**Work item**. Reproduce only what runs from the line containing "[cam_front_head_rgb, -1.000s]" to the line containing "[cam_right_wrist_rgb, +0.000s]" in the records below, inclusive. Keep it exact, and keep the pictures out.
_ _ _ _ _ _ _
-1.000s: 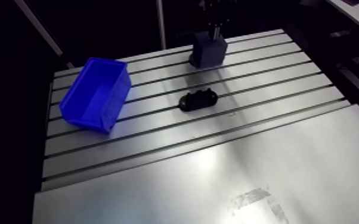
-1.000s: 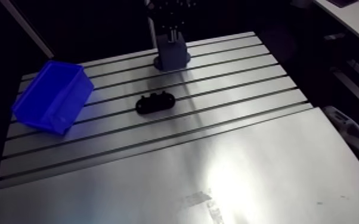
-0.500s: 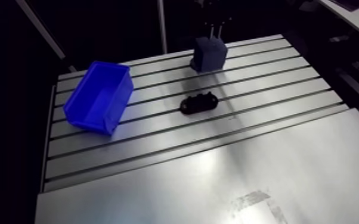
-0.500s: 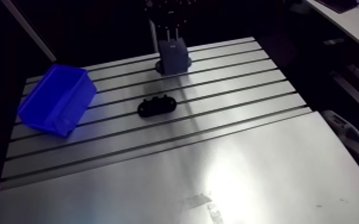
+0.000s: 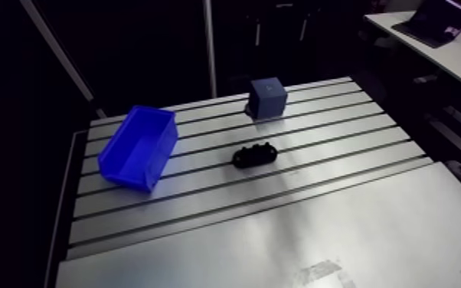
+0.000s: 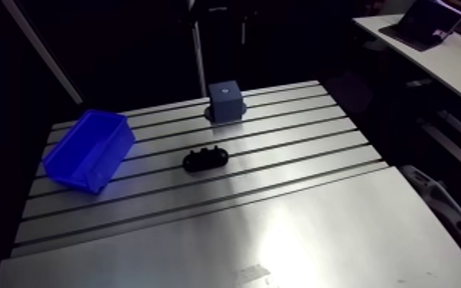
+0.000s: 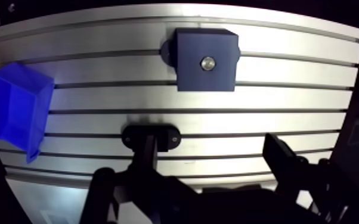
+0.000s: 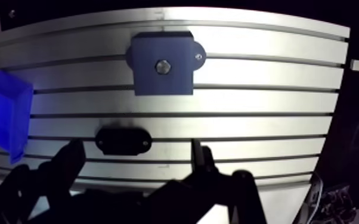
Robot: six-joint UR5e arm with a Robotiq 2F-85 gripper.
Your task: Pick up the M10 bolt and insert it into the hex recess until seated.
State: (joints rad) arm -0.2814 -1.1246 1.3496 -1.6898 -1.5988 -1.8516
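The M10 bolt (image 7: 207, 62) sits sunk in the centre of the blue block (image 7: 191, 80) near the far edge of the surface (image 7: 289, 95), apparently seated; the gripper (image 7: 210, 146) hangs above, spread wide and empty, the job seemingly done.

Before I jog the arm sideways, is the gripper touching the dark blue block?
Apart. The wrist view shows the gripper open and well short of the dark blue block, with bare strips of the table lying between them.
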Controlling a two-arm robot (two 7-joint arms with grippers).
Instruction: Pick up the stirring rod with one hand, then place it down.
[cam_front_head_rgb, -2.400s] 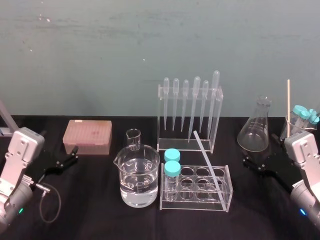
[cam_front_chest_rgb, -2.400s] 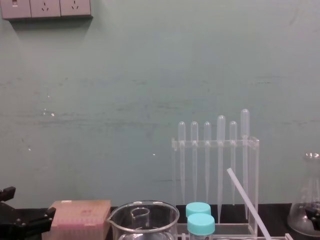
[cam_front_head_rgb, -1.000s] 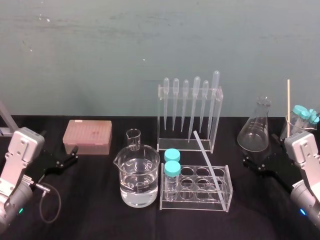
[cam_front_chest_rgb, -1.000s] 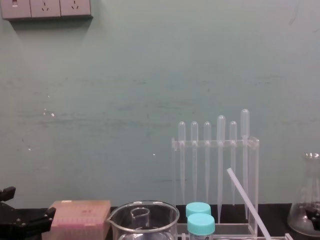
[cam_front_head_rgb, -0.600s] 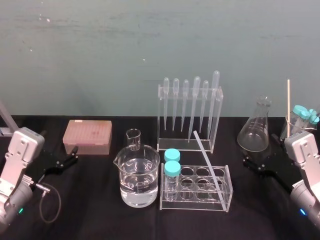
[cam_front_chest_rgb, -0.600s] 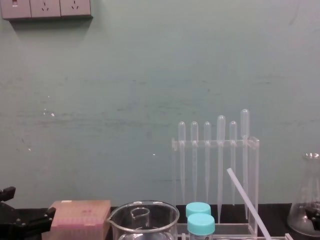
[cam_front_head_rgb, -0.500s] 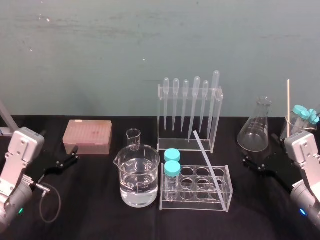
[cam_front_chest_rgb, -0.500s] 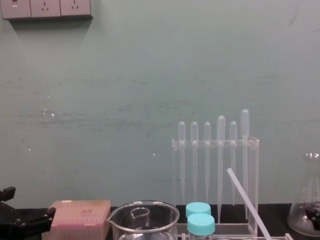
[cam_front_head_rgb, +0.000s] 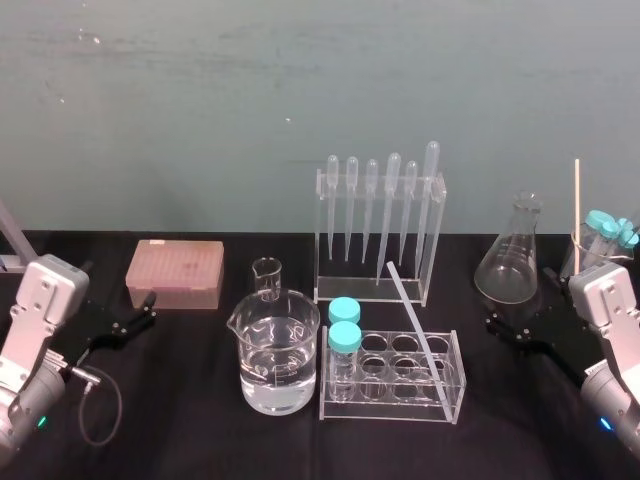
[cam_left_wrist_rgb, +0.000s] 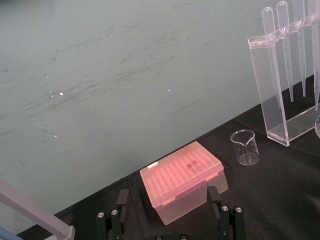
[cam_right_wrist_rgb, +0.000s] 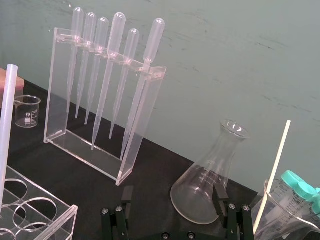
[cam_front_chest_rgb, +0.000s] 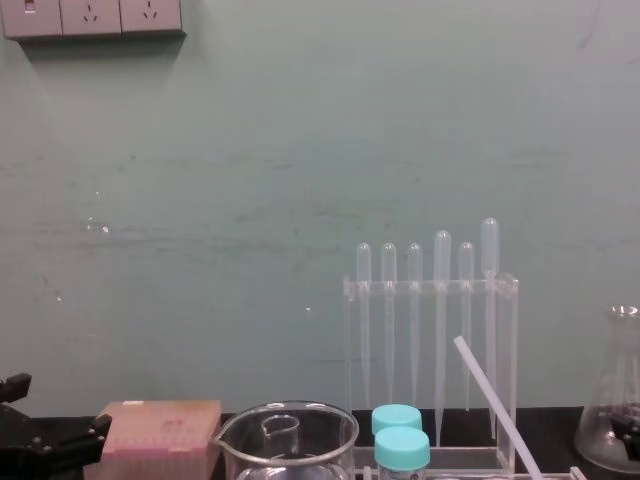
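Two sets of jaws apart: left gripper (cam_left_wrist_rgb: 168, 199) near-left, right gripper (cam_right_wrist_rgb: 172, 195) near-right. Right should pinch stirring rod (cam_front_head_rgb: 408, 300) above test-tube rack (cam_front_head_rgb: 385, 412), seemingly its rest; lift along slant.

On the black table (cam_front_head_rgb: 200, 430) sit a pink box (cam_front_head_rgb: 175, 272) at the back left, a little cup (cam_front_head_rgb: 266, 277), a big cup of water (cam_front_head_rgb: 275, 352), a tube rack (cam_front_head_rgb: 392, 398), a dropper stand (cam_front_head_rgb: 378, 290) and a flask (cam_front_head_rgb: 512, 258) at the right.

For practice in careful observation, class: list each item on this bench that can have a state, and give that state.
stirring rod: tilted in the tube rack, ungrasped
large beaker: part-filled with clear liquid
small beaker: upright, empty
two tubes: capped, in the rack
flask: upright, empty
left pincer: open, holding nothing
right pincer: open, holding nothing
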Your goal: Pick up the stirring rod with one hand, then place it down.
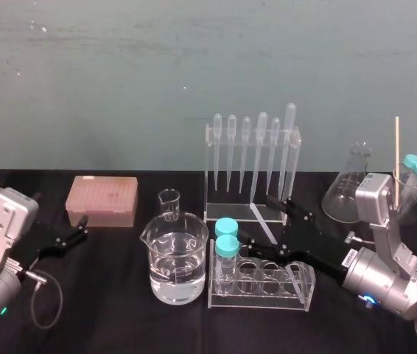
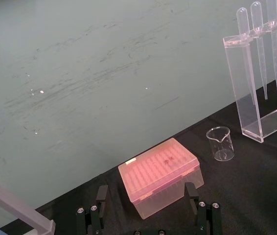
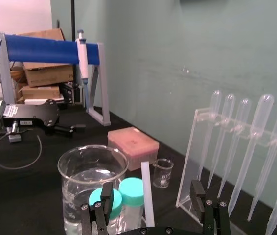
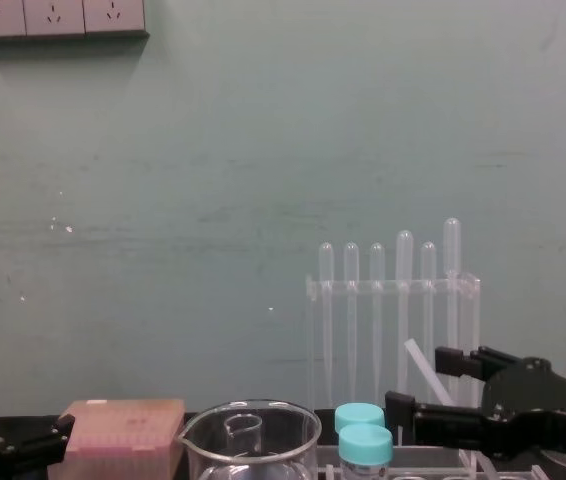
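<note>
On the black worktop (image 1: 105, 295) we see a pink box (image 1: 101, 200), a small beaker (image 1: 169, 204) behind a large beaker of water (image 1: 175, 258), a pipette rack (image 1: 253, 173), two teal-capped tubes (image 1: 227, 247) in a low rack (image 1: 264, 284), and a flask (image 1: 348, 188).

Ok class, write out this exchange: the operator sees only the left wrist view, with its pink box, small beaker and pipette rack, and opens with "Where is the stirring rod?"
Observer: The stirring rod stands tilted near the foot of the pipette rack.
Operator: Is a gripper on it?
Observer: The right gripper reaches in from the right with its fingers open on either side of the rod. I cannot tell whether they touch it.
Operator: What stands between my arm and the rod?
Observer: A large beaker of clear liquid and a tube rack with two teal-capped tubes. Your left gripper is open, at the far left by the pink box.
</note>
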`<state>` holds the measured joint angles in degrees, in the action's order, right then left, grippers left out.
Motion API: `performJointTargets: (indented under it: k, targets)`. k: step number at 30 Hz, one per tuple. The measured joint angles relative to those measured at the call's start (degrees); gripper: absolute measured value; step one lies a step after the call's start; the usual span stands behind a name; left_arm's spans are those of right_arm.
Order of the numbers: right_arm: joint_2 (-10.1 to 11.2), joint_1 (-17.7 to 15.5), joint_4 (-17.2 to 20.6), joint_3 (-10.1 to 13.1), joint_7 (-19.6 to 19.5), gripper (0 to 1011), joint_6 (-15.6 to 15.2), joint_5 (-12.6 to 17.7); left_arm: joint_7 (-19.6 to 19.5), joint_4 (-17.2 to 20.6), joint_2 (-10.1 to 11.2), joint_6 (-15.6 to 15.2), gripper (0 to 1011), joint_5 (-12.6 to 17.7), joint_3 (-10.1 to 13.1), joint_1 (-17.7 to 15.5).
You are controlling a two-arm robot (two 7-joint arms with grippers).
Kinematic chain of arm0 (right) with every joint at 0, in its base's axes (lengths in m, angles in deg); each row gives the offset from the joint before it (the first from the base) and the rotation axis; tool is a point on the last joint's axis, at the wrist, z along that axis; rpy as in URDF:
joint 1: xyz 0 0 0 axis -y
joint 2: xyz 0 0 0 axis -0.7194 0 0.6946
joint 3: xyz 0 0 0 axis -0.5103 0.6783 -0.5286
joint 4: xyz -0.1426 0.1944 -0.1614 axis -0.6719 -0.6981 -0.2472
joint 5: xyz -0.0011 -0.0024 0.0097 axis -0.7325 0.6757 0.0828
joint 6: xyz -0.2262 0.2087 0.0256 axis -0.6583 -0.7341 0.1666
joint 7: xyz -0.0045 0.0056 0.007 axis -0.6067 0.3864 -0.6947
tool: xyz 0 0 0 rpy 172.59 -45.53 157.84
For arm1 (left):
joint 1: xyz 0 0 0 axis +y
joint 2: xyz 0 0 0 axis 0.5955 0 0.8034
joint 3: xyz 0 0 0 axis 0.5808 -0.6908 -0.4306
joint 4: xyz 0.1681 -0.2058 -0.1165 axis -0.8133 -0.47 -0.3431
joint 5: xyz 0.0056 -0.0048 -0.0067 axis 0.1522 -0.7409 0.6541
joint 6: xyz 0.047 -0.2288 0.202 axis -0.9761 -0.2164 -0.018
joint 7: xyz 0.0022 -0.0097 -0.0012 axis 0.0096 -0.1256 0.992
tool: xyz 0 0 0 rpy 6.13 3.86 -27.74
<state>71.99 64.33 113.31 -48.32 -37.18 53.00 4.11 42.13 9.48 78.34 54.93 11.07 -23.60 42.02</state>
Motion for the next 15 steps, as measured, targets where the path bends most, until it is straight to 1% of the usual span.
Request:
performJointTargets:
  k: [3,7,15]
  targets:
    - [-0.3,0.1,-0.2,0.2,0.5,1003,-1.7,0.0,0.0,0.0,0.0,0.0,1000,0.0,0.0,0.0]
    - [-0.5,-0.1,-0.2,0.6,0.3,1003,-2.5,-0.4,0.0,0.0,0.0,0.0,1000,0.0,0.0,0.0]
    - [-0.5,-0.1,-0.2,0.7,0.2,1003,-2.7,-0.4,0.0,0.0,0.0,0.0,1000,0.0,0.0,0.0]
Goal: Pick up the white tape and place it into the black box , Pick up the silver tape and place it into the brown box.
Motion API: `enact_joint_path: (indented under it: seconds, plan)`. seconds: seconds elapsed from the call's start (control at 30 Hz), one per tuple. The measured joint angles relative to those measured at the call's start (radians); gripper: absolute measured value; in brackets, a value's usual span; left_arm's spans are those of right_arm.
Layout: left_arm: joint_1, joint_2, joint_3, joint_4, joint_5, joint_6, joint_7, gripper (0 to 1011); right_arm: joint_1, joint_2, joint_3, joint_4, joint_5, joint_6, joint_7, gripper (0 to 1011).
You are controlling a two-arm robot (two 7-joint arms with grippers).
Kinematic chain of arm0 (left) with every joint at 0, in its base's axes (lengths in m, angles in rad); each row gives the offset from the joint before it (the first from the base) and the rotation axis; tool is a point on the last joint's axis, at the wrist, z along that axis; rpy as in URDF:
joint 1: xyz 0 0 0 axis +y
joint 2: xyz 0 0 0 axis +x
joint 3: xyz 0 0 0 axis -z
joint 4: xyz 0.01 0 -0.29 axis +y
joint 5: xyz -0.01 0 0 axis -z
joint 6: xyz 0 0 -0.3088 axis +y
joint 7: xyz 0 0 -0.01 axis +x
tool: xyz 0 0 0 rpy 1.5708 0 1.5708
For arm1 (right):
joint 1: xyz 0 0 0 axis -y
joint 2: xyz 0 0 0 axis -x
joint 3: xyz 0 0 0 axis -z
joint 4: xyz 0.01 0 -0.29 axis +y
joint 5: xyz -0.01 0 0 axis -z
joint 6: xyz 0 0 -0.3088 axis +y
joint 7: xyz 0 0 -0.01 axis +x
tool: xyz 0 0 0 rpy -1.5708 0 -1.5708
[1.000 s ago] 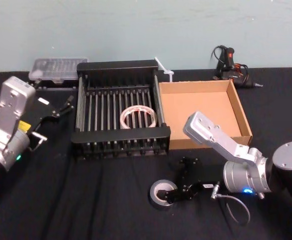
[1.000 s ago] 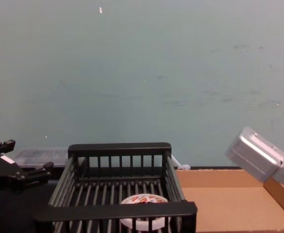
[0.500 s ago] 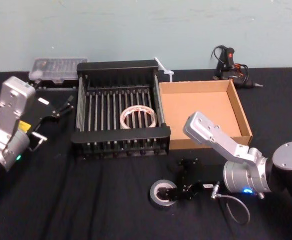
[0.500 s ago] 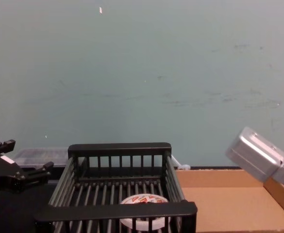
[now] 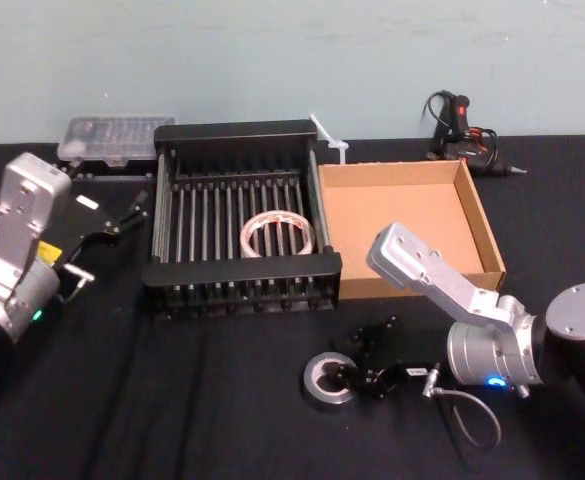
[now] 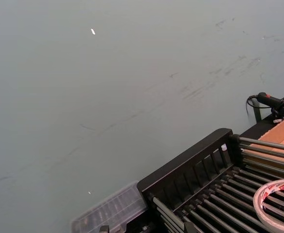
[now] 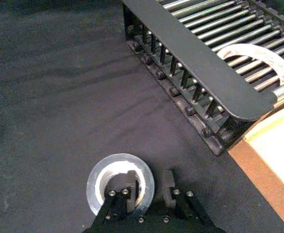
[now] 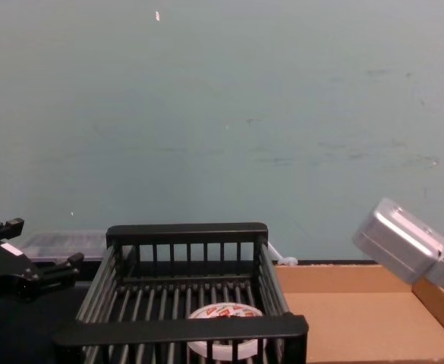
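The silver tape (image 5: pixel 329 381) lies flat on the black cloth in front of the black box (image 5: pixel 242 270). My right gripper (image 5: pixel 360 368) is low over it. One finger (image 7: pixel 130 188) sits inside the roll's hole and the other finger (image 7: pixel 168 178) outside, so the jaws pinch the roll's wall (image 7: pixel 120 182). The white tape (image 5: pixel 248 236) rests on the barred floor of the black box (image 8: pixel 184 327), also visible as the white tape (image 8: pixel 222 312) from the chest. The brown box (image 5: pixel 402 220) stands to the right of the black one. My left gripper (image 5: pixel 130 212) is parked open at the left.
A clear plastic case (image 5: pixel 112 135) sits behind the black box at the back left. A black tool with cables (image 5: pixel 462 130) lies at the back right. The right forearm (image 5: pixel 427 270) reaches over the brown box's front wall. Black cloth (image 5: pixel 192 400) spreads in front.
The right gripper's fingers have drawn together around the silver tape's wall, and the roll has shifted slightly to the right. The left arm has not moved.
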Motion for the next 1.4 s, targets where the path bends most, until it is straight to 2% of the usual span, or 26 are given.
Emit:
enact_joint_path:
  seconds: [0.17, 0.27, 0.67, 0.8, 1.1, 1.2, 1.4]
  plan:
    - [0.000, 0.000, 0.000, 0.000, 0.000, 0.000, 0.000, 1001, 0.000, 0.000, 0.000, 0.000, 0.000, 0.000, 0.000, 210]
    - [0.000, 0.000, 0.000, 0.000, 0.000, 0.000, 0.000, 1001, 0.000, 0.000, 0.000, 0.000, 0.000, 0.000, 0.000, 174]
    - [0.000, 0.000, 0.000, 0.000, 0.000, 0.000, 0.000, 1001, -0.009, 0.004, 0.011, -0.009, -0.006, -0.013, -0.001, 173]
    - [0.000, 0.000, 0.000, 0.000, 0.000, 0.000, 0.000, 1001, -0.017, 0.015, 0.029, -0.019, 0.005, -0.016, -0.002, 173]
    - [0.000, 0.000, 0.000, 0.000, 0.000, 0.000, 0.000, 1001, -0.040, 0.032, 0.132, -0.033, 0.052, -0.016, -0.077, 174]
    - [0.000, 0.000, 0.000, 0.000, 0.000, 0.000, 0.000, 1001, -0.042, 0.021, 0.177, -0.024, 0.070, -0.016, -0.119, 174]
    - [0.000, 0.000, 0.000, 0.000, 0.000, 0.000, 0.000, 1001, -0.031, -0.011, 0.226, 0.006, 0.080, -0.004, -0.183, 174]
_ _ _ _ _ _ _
**Your response**.
[cam_front_head_rgb, -1.000s] 
[cam_front_chest_rgb, -1.000s] 
[cam_front_head_rgb, -0.600s] 
[cam_front_chest_rgb, -0.600s] 
[cam_front_head_rgb, -0.500s] 
[cam_front_chest_rgb, -0.500s] 
[cam_front_head_rgb, +0.000s] 
[cam_left_wrist_rgb, +0.000s] 
[cam_right_wrist_rgb, +0.000s] 

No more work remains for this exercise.